Although her insurance company initially referred her to another Los Angeles area hospital, Sandra was adamant. If she needed a heart transplant, she wanted to Czer and Dr. Trento to care for her as they had cared for her husband six years earlier.

"Dr. Czer was shocked to see me as a patient," she remembers now with a smile. "You're not the patient, Mark is," he exclaimed in surprise. It was the first time in his experience to have both a husband and a wife in need of a heart transplant.

Sandra's wait for a donor heart was much shorter than her husband's. She went on the waiting list June 13, of this year, and received her heart on Oct. 14. "I felt better almost immediately," she says. "I started regaining my strength, and now do a lot of walking around the neighborhood and at the mall."

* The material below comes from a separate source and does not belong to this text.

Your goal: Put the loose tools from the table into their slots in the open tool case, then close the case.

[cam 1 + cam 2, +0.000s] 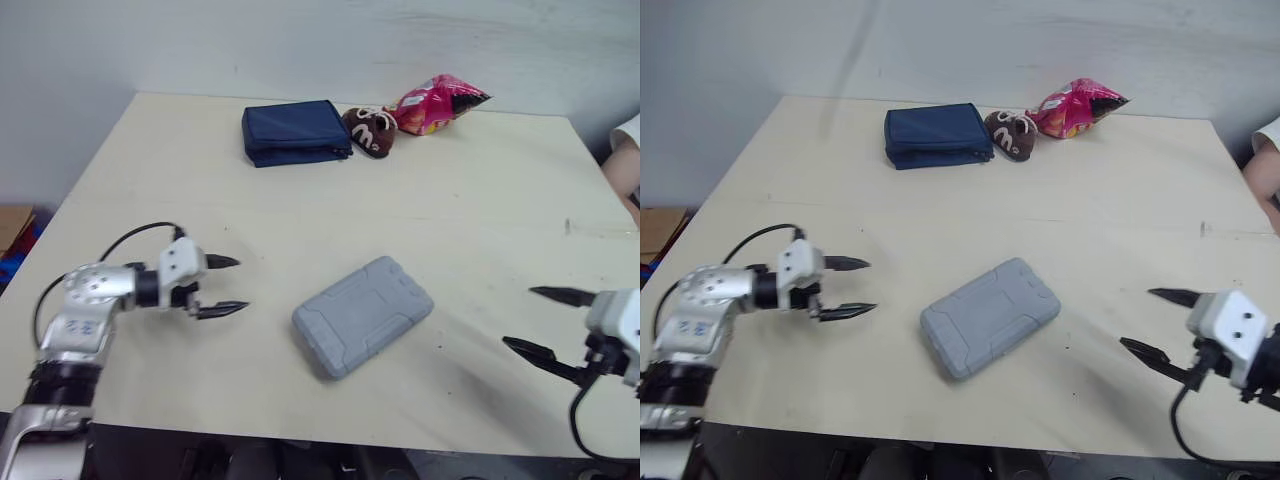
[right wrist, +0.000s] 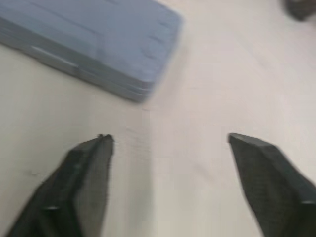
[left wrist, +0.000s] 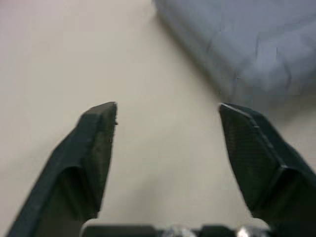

Today, Mark and Sandra enjoy taking care of each other, right down to their 'his-n-hers' medicine. Both have to take special medications due to their transplants. "He makes up mine a week ahead of time, and I make up his," Sandra says with a chuckle. "If we're going to be traveling, we take extra along." Mark is back to working full time, and walking in the evenings and on the weekends with Sandra.

The couple contrasts Mark's experience with Sandra's. He was hospitalized 23 days and experienced rejection complications. She was hospitalized only eight days and had no such issues. "The technology and the medications today are completely different than they were six years ago," Mark explains. "But what hasn't changed is the level of compassion and expertise provided by these doctors."

"After my transplant, I remember my doctors sitting by my beside, sometimes for hours at a time," he says. "I owe them my life. I just can't say enough good about that place. The (Cedars-Sinai) staff are like family to us. . . . All are expert individuals who perform their profession with honor, hope and personal dedication. We love them. Their 24/7 is absolutely amazing."

Cedars-Sinai is one of the largest nonprofit academic medical centers in the Western United States. For the fifth straight two-year period, it has been named Southern California's gold standard in health care in an independent survey. Cedars-Sinai is internationally renowned for its diagnostic and treatment capabilities and its broad spectrum of programs and services, as well as breakthroughs in biomedical research and superlative medical education. It ranks among the top 10 non-university hospitals in the nation for its research activities.